Autoimmune Encephalitis and Paraneoplastic Neurological Syndromes with Progressive Supranuclear Palsy-like Manifestations

• Published in: Brain sciences Vol. 14; no. 10; p. 1012
• Main Authors: Yamahara, Naoki, Takekoshi, Akira, Kimura, Akio, Shimohata, Takayoshi
• Format: Journal Article
• Language: English
• Published: Switzerland MDPI AG 09.10.2024; MDPI
• Subjects: Akinesia; Antibodies; Ataxia; Atrophy; Autoimmune diseases; autoimmune encephalitis; Cancer therapies; Care and treatment; Case reports; Diagnosis; Disease; Encephalitis; Gait; Immunity (Disease); Immunoblotting; Immunotherapy; paraneoplastic neurological syndrome; Pathology; Patients; Progressive supranuclear palsy; Proteins; Review; Steroids; Testicular cancer; Tumors; Viral antibodies; autoimmune encephalitis; paraneoplastic neurological syndrome; progressive supranuclear palsy
• ISSN: 2076-3425; 2076-3425
• DOI: 10.3390/brainsci14101012

Advances in diagnostic procedures have led to an increasing rate of diagnosis of autoimmune encephalitis or paraneoplastic neurological syndrome (AE/PNS) among patients with progressive supranuclear palsy (PSP)-like manifestations.
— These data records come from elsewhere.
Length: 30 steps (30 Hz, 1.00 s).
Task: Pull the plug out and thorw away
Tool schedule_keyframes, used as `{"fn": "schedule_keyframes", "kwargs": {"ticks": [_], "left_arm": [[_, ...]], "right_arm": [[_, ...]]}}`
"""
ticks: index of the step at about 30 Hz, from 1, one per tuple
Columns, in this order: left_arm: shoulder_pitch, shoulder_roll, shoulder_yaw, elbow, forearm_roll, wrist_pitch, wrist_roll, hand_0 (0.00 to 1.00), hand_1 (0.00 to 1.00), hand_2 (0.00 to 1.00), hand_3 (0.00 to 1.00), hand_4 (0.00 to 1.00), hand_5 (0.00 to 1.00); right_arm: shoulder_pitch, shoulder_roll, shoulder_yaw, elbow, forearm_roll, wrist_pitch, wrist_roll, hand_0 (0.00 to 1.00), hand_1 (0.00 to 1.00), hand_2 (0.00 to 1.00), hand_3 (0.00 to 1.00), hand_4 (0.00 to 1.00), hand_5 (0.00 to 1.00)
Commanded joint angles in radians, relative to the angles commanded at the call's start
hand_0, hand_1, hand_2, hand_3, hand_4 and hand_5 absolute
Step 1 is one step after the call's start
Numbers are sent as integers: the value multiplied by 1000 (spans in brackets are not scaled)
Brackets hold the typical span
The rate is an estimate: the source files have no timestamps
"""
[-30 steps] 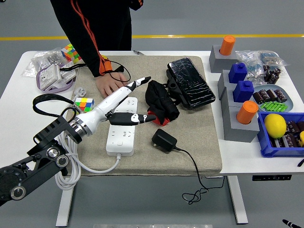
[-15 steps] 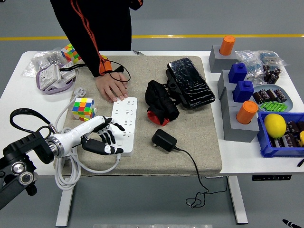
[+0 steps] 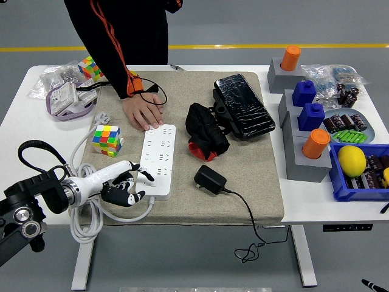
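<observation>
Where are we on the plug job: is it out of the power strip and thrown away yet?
Done: the black plug adapter lies loose on the mat, out of the white power strip, whose sockets look empty. In hand: nothing; the left hand hangs open by the strip's near end, while a person's hand presses its far end. Left: no bin is visible.

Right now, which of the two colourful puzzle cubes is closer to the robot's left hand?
The puzzle cube on the mat's left edge, just above the left hand. The other cube sits far back beside the person.
</observation>
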Motion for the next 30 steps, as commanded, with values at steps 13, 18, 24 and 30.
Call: {"fn": "schedule_keyframes", "kwargs": {"ticks": [13,18,24,30], "left_arm": [[-1,-5,10,11,-8,-10,17,76,61,129,860,612,2],[1,-1,15,6,-13,-17,26,75,59,128,851,597,2],[-3,-3,22,19,-19,-20,26,74,59,128,844,595,2],[-8,-4,45,44,-21,-18,21,74,59,128,839,595,2]], "right_arm": [[-3,3,4,1,-1,0,1,631,626,619,569,987,452],[-3,4,10,1,-3,0,0,631,626,618,568,987,451],[-4,4,13,1,-4,-1,0,632,626,619,568,987,451],[-3,6,11,2,-2,-1,1,629,626,618,568,987,450]]}}
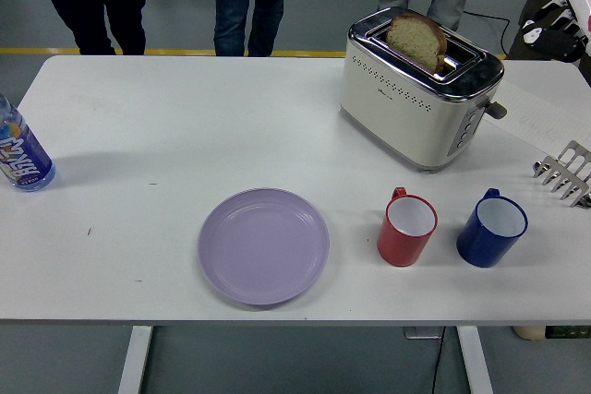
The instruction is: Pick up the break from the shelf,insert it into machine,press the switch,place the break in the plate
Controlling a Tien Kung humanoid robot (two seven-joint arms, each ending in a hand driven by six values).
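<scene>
Two mugs (407, 228) stand between toaster (417, 103) and plate (263, 245).

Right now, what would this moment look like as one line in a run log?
bread: standing in toaster slot | plate: bare | right hand: top right, off toaster, holding nothing | left hand: out of view

Single high head view, facing forward and down.
The whole tabletop (185, 117) fills the frame, near edge at bottom, floor beyond.
</scene>
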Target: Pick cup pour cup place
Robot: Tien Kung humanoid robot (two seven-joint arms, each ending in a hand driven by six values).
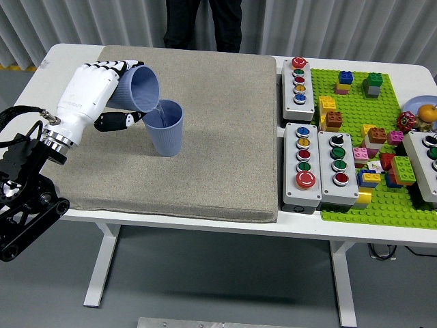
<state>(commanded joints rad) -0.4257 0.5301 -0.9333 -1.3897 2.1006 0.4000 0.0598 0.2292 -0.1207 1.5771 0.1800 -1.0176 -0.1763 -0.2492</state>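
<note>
Blue tilted cup (138, 89): gripped by left hand (92, 92), fingers curled round it, mouth tipped onto the standing cup's rim
Standing cup (164, 128): upright on grey mat (205, 171)
Person (202, 24): standing at far side

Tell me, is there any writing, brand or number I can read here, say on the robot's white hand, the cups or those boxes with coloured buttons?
Left hand: a faint grey mark on the white back, too small and blurred to read.
Tilted cup and standing cup: plain blue, no text.
Button boxes: no labels readable at this size.
Green baseplate and bricks: no print visible.
So nothing can be quoted.
</note>
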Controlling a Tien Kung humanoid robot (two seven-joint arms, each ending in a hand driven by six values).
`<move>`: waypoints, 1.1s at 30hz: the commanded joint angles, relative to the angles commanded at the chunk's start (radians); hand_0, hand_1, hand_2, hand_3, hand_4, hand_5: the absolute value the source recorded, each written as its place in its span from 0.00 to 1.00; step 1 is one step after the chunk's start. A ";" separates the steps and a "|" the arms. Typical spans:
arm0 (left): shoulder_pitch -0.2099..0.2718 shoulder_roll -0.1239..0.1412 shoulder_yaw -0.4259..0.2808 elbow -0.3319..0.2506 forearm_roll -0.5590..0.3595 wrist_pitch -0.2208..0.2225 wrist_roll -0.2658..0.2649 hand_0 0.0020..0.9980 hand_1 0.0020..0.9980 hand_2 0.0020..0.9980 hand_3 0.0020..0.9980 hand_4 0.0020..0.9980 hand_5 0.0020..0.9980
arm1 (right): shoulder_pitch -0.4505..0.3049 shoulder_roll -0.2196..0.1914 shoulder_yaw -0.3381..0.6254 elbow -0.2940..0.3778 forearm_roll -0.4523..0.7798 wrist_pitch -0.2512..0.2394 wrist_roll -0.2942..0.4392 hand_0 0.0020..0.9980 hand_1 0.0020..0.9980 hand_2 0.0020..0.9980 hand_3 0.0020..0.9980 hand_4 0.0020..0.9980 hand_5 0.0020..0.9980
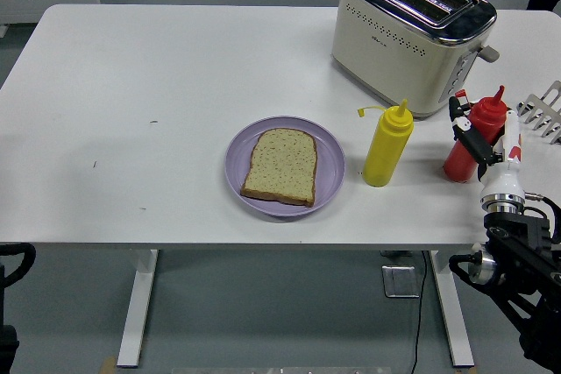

In this narrative review, we first discuss the clinical characteristics of AE/PNS in comparison to those of PSP, followed by a discussion of diagnosis and treatment. The antibodies involved in these conditions include anti-IgLON5, -Ma2, and -Ri antibodies, each of which has a characteristic clinical presentation. The steps in the diagnosis of AE/PNS in patients with PSP-like manifestations include (i) suspicion of AE/PNS based on clinical presentations atypical of PSP and (ii) antibody detection measures. Methods used to identify antibodies include a combination of tissue-based assays and confirmatory tests. The primary confirmatory tests include cell-based assays and immunoblotting. Treatments can be divided into immunotherapy and tumor therapies, the former of which includes acute and maintenance therapies. One of the major challenges of diagnosis is that existing reports on PSP-like patients with AE/PNS include only case reports, with the majority discussing antibodies other than anti-IgLON5 antibody. As such, more patients need to be evaluated to establish the relationship between antibodies and PSP-like manifestations.